# [REQUIRED ACTION]
Which lines below contain "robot"? Copy every one of them.
** DATA EXCERPTS follows **
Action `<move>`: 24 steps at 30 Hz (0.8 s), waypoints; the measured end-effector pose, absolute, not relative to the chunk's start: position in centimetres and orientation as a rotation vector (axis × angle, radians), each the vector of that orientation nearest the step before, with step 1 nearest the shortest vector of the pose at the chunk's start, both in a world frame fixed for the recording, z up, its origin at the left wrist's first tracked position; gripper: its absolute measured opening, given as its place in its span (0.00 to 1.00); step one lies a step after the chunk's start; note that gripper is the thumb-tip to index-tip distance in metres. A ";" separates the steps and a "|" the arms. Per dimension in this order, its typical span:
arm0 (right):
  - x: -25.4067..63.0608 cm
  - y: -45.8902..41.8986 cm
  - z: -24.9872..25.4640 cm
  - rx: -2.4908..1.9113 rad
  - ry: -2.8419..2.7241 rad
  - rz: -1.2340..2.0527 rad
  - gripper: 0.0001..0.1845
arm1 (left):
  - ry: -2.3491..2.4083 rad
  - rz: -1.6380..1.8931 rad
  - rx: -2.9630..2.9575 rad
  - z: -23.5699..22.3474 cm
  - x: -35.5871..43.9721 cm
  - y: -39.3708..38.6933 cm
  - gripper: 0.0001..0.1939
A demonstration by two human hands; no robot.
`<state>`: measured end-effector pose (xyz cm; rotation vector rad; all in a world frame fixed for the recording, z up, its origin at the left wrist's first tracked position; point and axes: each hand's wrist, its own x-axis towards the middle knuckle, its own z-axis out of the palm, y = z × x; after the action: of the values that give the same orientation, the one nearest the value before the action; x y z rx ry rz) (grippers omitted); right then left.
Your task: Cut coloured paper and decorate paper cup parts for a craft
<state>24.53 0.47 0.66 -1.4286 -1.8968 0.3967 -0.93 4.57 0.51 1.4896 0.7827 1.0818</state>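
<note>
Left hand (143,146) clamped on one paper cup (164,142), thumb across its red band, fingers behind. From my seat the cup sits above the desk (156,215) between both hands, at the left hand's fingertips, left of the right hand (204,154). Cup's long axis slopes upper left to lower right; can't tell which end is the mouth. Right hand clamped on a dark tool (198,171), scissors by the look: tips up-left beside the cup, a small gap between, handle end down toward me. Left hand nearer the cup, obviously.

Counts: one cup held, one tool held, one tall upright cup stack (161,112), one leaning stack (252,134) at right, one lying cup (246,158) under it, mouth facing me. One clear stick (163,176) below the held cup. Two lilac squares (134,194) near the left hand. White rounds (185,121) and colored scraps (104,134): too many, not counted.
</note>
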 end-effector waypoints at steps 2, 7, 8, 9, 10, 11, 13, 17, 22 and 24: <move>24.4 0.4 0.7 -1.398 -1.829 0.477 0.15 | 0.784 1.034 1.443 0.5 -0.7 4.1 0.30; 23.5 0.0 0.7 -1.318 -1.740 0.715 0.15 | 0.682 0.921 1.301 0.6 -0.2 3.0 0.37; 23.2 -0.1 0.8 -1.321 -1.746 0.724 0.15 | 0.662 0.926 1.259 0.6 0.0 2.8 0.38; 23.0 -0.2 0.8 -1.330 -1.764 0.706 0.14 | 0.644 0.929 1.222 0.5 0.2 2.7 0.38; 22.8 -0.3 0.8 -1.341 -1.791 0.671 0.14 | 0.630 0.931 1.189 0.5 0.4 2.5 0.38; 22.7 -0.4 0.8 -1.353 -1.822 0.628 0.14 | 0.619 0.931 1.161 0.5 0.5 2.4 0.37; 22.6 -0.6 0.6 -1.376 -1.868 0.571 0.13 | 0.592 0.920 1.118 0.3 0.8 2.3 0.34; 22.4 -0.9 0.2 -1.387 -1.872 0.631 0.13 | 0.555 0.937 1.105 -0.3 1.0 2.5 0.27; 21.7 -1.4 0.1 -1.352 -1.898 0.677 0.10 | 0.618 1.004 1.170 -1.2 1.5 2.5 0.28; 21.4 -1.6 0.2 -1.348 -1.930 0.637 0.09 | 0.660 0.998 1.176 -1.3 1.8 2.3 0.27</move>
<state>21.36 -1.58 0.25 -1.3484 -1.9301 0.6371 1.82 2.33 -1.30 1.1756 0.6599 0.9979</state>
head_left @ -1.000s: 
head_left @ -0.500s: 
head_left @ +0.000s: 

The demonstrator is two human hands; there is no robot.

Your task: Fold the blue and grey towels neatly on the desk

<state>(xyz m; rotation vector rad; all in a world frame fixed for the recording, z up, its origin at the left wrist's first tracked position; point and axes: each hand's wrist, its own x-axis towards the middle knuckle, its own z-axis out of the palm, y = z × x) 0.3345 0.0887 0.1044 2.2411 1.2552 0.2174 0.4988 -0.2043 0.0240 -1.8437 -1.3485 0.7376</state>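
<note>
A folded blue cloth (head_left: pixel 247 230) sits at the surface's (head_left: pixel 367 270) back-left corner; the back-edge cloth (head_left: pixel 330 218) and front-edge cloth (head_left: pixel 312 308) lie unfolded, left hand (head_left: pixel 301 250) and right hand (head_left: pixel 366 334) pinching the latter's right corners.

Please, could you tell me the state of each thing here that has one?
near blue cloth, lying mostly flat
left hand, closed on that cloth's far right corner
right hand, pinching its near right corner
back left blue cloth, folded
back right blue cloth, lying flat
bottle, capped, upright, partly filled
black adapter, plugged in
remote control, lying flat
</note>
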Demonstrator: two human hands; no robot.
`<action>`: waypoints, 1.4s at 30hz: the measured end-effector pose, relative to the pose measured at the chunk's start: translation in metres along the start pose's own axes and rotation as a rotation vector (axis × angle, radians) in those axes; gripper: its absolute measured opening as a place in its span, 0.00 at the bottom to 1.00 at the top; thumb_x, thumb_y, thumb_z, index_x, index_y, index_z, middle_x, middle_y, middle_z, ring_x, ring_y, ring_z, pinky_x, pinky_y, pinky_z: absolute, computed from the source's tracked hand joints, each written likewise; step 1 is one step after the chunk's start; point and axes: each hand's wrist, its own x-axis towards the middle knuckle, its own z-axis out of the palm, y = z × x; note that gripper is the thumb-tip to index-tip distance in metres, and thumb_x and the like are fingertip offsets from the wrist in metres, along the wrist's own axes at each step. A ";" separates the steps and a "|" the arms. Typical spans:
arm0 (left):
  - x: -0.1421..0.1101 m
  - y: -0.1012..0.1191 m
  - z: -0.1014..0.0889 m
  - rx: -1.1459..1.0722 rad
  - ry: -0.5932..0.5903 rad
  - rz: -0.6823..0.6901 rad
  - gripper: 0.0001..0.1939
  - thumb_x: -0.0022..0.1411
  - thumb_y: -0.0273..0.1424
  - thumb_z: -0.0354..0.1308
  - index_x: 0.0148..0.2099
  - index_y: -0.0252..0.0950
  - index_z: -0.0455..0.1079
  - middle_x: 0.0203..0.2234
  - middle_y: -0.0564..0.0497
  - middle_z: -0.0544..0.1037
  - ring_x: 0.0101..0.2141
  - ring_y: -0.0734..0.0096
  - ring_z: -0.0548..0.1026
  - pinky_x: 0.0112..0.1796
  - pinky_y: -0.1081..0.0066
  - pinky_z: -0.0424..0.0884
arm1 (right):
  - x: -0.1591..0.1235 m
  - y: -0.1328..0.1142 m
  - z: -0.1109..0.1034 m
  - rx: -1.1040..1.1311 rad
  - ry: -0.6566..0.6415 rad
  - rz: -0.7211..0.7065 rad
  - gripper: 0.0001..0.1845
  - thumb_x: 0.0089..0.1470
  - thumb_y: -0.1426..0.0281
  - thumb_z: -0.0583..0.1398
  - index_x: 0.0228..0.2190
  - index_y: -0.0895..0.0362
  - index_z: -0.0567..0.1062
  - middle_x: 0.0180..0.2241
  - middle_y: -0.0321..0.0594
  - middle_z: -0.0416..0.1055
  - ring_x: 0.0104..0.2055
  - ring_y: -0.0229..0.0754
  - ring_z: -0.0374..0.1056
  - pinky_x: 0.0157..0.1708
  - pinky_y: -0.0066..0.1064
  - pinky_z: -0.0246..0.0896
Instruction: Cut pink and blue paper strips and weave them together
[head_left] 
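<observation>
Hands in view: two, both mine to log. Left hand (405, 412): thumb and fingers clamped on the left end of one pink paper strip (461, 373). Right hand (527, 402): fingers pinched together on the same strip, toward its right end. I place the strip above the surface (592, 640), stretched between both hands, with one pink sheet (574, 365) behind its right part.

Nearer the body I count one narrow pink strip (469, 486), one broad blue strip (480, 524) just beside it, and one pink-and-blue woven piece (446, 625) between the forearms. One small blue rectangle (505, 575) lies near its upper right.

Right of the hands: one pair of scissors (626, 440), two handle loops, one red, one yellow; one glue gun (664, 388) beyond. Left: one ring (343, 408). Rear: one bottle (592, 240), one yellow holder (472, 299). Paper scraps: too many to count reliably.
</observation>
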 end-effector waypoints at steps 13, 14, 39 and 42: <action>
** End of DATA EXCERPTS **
# [SOLUTION TO THIS EXERCISE]
A demonstration by two human hands; no robot.
The demonstrator is two human hands; there is no robot.
Demonstrator: two human hands; no robot.

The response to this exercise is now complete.